Solutions for Automotive

Trust, safety, and security

Abstract Example Scenario

Trust, safety, and security

The automotive sector is the hallmark example for dynamic scenarios, machine-to-machine communications and large scale, complex embedded systems design.

P3KI Technology is based on the automotive industry's own ISO 20828:2006 and is the only implementation of this standard known to date. Not only does our technology solve the challenges put forth by the ISO standard, we even go further. You get dynamic delegation, privacy enabling local-only permission, short-lived permissions for temporary delegations, ultimate flexibility by using scenario specific Trust Policy Languages to model mathematically enforced permission delegations.

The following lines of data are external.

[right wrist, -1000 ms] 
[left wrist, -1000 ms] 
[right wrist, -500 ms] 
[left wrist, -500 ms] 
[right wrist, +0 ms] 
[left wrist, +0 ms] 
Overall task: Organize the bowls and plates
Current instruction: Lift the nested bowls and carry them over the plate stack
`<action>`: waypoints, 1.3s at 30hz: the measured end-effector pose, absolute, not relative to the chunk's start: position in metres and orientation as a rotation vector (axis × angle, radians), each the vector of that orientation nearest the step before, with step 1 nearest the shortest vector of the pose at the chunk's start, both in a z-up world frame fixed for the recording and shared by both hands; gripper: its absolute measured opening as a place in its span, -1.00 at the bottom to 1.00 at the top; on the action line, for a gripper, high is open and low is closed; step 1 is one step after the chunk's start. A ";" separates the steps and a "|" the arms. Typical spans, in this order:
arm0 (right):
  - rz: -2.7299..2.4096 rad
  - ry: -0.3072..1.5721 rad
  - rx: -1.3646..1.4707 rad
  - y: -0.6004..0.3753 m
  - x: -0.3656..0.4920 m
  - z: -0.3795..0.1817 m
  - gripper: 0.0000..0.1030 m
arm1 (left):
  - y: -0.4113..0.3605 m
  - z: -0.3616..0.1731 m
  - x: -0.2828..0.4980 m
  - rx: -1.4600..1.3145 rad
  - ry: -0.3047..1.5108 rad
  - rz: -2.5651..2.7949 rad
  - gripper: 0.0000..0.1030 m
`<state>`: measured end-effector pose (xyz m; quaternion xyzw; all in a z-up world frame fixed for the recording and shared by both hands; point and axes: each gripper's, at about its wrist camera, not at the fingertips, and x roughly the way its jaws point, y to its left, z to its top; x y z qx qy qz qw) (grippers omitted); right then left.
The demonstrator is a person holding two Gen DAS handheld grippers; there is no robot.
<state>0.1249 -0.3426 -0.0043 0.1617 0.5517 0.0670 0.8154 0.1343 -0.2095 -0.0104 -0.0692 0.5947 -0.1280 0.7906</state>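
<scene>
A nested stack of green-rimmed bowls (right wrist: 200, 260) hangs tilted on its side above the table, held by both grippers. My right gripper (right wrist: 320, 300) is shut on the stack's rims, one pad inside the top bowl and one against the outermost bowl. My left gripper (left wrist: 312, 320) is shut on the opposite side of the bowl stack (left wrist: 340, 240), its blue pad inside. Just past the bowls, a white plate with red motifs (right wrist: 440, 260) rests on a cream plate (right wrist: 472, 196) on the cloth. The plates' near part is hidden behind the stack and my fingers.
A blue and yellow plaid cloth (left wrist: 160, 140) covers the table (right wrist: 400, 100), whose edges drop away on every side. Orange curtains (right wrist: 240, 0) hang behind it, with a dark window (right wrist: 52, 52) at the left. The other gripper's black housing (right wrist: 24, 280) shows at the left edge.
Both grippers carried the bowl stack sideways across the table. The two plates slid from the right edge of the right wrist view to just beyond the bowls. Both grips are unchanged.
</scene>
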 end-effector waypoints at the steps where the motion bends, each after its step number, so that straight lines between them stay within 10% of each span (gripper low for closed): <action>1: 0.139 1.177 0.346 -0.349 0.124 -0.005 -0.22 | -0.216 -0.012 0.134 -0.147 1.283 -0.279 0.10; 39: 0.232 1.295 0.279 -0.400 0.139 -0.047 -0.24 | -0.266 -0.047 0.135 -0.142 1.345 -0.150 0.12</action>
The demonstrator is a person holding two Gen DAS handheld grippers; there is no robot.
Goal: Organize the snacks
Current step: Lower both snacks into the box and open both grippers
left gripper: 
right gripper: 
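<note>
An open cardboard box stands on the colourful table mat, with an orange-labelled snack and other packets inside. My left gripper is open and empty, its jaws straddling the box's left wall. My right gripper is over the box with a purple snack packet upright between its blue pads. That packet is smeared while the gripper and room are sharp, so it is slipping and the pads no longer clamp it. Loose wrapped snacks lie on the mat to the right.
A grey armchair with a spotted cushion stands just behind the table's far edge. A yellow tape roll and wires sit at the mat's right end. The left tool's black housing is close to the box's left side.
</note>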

Example Scenario: Safe and Flexible Rights Delegation

The Premise

At time of manufacturing, cars are equipped with wide-ranging access permissions for their manufacturer to provide services like firmware and navigation map updates. The car's owner can configure the car to delegate a certain subset of these permissions to herself.

A Practical Example

Applying critical updates affecting subsystems related to safety or under special scrutiny from a regulatory point of view can be delegated by the manufacturer to specially licensed third parties. In the example shown here a licensed auto shop is permitted to update all matters of different firmwares for cars but not buses or trucks. The licensed auto shop in turn delegates vehicle independent update rights for motor controllers to a specially trained engineer. To a car the maximum permission level available to that engineer would be for updating motor controllers (what the shop delegated) on cars (what the manufacturer delegated to the shop). P3KI Core ensures the minimum common permission level results from delegation chains at all times.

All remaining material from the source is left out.